Supervisor: Dr.ir. M.A. van Huis
Promotoren: Prof.dr.ir. Marjolein Dijkstra and Prof.dr. A. van Blaaderen

Employed s PhD student from November 2012 till May 2017
Funded by NWO

Employed as postdoc till 28 Feb 2018

Ab-initio calculations (atomistic approaches), Density functional theory (DFT), Transmission electron microscopy (TEM)
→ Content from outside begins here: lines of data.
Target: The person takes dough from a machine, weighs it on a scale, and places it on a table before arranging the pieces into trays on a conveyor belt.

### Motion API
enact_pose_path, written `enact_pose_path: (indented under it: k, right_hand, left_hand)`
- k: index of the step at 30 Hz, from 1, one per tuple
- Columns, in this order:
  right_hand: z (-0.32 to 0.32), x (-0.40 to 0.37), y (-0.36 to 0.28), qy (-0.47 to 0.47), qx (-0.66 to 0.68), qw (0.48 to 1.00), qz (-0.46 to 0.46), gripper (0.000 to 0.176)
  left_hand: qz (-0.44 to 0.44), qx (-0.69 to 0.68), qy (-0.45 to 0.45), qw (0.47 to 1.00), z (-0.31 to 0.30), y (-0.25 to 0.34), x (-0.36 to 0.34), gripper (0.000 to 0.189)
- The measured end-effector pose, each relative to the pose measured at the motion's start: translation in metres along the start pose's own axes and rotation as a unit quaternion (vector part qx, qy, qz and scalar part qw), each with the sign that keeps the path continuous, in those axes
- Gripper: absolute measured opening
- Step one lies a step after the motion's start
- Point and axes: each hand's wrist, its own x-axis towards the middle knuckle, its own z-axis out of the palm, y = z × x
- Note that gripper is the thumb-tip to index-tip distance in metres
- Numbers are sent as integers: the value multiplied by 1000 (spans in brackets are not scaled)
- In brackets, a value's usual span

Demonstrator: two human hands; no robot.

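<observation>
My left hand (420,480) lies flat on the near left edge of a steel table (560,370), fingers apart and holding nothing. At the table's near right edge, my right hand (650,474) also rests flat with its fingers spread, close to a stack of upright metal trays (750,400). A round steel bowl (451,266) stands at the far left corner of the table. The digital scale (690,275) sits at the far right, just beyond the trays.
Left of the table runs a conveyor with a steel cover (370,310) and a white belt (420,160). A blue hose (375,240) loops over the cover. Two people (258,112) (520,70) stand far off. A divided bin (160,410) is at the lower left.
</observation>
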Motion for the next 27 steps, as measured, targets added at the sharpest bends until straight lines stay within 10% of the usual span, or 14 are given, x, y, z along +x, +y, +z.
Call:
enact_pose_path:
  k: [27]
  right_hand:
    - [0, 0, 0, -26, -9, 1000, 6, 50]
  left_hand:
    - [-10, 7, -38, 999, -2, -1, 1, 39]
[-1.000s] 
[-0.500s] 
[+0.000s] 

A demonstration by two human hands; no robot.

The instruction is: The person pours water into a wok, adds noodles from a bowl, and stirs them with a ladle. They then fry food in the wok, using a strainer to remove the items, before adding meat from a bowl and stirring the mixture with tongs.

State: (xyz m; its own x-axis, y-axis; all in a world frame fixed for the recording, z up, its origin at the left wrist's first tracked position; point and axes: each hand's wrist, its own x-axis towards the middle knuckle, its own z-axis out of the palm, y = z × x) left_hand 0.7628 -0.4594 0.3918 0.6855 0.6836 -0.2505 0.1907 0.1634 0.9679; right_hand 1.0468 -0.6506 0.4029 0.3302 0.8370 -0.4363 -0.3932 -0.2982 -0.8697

Vacancy, interstitial, Schottky, and Frenkel defects in rock salt (RS) phase lead chalcogenide systems PbS, PbSe, and PbTe (PbX) were studied systematically using the first principles Density Functional Theory (DFT). PbO in the RS phase was also included for comparison. The studied physical properties include defect formation energy, local geometry relaxation, Bader charge analysis, and electronic structure. The current results of defect formation energies indicate that the monovacancy defects and Schottky defects are more favored. The type of defect with lowest defect formation energy is Schottky dimer. The calculated values are 1.27 eV, 1.29 eV, and 1.21 eV for PbS, PbSe, and PbTe, respectively. Thus monovacancies and Schottky defects may play an important role in the cation exchange process of heterogeneous nanocrystals (HNCs)[1]. Charge analysis indicates electride behavior at anion vacancy sites, where the charge density is accumulated. The applicability of a Coulomb model to describe the energetics of inter-defect separation in Schottky configurations are investigated. The calculated Coulomb energy of 0.015 eV, being much smaller than the defect formation energy change (0.5 eV to 1.0 eV), shows that the Coulomb model is not viable in this case. The dependence of defect formation energy on inter-defect distance could be attributed to lattice relaxation.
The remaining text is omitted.